Despite the repetitive and low-paying nature of the job, Chowdhary doesn’t see himself as a mob worker, but as a linguistic curator. “We have many homophones in Kochila Tharu that do not exist in English. For example, the names of different fishes… We have many words to refer to fish, fishing items and fish-based preparations that cannot be found in other languages”, he explains. “If our language dies, we will lose them. I want to collect these words before they disappear.
The hope of a future in which marginal linguistic identities can flourish on the Internet is a powerful incentive for people like Choudhury and Hansda.
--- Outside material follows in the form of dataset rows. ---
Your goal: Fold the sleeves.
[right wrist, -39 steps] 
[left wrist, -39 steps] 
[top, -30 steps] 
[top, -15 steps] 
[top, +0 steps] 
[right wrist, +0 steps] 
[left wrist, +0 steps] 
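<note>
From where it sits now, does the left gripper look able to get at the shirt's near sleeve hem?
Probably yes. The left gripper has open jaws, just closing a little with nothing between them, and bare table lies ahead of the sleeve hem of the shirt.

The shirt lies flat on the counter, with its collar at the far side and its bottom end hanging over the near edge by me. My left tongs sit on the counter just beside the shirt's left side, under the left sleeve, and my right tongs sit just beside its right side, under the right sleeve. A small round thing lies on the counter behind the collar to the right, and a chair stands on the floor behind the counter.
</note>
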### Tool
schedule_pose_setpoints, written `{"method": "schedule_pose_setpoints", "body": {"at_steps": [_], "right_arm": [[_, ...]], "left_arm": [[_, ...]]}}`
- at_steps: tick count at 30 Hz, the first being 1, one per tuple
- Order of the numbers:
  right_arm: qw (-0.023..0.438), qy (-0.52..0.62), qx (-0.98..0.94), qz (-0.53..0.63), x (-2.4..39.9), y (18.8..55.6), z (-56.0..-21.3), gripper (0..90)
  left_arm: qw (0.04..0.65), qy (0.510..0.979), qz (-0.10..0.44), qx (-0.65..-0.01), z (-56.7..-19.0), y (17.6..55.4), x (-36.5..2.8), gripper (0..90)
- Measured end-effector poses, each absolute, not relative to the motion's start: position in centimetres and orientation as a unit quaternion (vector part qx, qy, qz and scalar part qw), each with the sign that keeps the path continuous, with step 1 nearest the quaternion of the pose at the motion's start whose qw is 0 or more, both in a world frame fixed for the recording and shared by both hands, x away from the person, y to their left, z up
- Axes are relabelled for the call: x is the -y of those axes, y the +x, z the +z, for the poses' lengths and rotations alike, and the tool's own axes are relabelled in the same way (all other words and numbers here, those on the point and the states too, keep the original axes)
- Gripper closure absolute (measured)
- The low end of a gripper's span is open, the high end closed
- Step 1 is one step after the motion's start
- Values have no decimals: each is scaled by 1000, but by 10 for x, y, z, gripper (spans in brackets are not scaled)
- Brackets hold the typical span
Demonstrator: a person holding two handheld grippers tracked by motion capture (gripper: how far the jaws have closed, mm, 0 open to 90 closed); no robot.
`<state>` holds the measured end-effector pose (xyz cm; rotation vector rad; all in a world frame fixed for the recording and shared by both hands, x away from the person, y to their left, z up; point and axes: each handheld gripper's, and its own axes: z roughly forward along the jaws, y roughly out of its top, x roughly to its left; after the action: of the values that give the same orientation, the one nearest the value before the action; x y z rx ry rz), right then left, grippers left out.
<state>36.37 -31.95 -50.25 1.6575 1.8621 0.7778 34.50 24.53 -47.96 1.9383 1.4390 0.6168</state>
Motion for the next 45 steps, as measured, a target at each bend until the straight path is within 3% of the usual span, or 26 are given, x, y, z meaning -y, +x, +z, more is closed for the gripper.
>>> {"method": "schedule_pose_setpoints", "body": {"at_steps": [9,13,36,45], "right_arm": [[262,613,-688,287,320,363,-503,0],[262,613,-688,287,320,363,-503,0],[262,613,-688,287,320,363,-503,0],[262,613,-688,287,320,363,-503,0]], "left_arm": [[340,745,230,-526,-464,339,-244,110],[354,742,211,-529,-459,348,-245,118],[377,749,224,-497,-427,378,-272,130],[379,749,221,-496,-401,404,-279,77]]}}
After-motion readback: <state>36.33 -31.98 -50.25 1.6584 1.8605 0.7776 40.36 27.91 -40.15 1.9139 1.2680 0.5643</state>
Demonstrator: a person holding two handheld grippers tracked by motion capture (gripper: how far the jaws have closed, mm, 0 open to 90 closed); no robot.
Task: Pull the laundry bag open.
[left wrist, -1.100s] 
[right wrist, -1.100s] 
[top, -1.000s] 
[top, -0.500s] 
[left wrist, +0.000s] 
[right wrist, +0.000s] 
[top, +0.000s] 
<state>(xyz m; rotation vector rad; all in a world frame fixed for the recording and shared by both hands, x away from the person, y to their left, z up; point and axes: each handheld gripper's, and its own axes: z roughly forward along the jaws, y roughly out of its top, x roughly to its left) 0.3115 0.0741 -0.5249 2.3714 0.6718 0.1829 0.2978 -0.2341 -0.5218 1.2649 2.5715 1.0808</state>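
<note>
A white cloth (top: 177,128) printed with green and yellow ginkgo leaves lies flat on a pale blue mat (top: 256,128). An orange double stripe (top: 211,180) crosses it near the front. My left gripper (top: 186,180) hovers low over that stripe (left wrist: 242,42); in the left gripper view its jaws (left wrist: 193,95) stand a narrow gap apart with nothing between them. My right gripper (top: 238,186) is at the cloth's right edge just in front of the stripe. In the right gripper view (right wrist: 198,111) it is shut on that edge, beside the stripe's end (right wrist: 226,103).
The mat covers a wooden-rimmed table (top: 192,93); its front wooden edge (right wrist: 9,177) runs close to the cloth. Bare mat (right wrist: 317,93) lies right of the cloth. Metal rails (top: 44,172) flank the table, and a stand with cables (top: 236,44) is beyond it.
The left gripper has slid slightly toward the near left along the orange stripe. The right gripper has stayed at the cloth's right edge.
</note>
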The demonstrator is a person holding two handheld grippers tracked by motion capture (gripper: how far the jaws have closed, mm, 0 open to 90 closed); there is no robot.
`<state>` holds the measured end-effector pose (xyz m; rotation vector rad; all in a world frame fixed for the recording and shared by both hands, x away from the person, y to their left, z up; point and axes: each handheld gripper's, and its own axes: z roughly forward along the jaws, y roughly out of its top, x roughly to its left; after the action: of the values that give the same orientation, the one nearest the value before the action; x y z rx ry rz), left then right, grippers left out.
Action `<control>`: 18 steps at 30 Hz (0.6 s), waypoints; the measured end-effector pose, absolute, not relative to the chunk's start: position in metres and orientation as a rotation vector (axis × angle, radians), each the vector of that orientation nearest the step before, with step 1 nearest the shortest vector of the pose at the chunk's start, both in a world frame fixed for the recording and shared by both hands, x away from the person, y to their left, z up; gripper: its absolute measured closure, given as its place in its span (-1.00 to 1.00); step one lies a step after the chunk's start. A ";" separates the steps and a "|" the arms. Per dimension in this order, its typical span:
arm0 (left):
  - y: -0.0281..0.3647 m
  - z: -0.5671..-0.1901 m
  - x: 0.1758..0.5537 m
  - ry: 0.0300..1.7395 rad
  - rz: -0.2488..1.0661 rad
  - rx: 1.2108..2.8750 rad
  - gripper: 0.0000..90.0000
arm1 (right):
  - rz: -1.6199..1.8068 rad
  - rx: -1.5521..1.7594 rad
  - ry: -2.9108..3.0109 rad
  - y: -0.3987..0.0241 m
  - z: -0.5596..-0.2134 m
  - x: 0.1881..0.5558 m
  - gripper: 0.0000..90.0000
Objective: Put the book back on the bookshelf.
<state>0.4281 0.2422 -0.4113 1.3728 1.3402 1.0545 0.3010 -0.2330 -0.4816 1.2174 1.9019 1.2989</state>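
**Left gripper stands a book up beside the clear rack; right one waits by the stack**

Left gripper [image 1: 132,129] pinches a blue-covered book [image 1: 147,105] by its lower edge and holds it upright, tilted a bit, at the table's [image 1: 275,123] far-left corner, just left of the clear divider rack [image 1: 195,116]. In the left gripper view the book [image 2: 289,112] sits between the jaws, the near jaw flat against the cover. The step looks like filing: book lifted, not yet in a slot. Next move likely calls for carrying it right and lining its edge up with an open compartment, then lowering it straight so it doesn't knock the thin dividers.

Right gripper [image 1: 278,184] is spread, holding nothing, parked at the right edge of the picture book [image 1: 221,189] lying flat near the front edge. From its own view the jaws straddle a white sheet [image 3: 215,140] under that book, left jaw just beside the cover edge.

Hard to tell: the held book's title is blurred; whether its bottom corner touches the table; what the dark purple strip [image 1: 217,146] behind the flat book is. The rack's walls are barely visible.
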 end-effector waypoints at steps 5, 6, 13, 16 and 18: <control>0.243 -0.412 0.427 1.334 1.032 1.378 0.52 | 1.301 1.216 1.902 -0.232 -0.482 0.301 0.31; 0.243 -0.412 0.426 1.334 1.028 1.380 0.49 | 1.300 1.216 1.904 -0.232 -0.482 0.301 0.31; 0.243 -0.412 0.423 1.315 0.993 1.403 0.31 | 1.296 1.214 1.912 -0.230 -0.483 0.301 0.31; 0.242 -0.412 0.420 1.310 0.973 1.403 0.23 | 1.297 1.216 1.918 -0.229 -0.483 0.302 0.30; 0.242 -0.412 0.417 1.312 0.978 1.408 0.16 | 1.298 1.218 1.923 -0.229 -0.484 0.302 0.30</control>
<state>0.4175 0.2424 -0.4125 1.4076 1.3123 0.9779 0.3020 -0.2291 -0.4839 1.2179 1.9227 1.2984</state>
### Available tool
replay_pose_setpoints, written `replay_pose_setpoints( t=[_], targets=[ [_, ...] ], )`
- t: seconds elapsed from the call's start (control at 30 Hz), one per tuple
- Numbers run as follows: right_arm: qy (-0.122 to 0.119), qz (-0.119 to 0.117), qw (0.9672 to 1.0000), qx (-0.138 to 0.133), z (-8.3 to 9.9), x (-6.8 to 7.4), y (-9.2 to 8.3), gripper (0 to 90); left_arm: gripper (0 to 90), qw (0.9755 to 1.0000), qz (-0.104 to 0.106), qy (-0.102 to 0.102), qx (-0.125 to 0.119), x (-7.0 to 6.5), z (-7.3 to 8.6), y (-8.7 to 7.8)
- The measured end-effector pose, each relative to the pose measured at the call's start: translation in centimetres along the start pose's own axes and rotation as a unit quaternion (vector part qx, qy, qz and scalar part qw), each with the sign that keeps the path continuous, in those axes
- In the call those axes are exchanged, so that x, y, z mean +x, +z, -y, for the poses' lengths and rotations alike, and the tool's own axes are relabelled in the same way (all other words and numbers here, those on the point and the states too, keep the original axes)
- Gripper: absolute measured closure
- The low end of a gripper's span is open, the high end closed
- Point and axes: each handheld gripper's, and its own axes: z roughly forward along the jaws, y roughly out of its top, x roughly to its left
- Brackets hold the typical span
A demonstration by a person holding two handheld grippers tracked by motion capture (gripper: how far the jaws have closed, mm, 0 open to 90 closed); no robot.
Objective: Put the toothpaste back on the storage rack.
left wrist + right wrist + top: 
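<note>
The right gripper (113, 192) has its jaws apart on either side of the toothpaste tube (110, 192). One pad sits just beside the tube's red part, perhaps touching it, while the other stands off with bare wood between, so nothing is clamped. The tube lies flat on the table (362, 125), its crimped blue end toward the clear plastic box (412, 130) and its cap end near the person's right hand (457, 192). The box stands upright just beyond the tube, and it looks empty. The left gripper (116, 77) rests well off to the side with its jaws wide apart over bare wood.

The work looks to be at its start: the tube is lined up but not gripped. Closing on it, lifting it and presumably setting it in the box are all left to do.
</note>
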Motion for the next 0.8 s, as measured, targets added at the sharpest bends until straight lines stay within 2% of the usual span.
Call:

Hansda’s stint with Storyweaver landed her a paid opportunity at AI4Bharat (or Artificial Intelligence for India), an initiative by the Indian Institute of Technology in Chennai, which collects data in tagged pairs for English and 12 Indian languages. Is. Hansda will add 100,000 sentences in Santhali to the AI4Bharat dataset over 18 months, spanning indigenous oral history, folklore, literature, phrases and words. Hansda charges $1.66 an hour for this work as a “language specialist”.
To be truly innovative and responsible, AI-assisted language research must ensure that native speakers and their communities not only contribute data, but also help determine how it will be used. For the time being, AI4Bharat aims to “bring parity with respect to English for Indian languages in the environment of Artificial Intelligence technologies through open source contributions.” This means that opening will automatically lead to inclusion. However, there are practically no clear guidelines that prevent companies developing AI technologies from using datasets collected and trained by non-commercial research entities such as universities or non-profit organizations.
For example, AI4Bharat classifies its data set as open source, which means that Hansda’s contribution can be commercialized for profit in the future. There are precedents for: Artificial intelligence tools make video De Meta, which hasn’t yet gone public but was announced last fall, has trained with data sets gathered from publicly available video clips on YouTube and Shutterstock. Technologist Andy Baio calls this practice “artificial intelligence data laundering” and writes that “outsourcing the heavy load of data collection and model training to non-commercial entities allows companies to avoid accountability and potential legal responsibility”.
For now, the drive toward language inclusion – whether driven by commercial gain, social impact, technological innovation or a mix of all three – is exciting to speakers of minority languages. Hansda hopes that the day will come when his grandchildren will be able to live their lives online in Santali. “They’ll say: ‘This was made by our grandmothers,'” she says. ,
This article is published in collaboration with free letter With Future Tense, a project of Slate, New America and Arizona State University.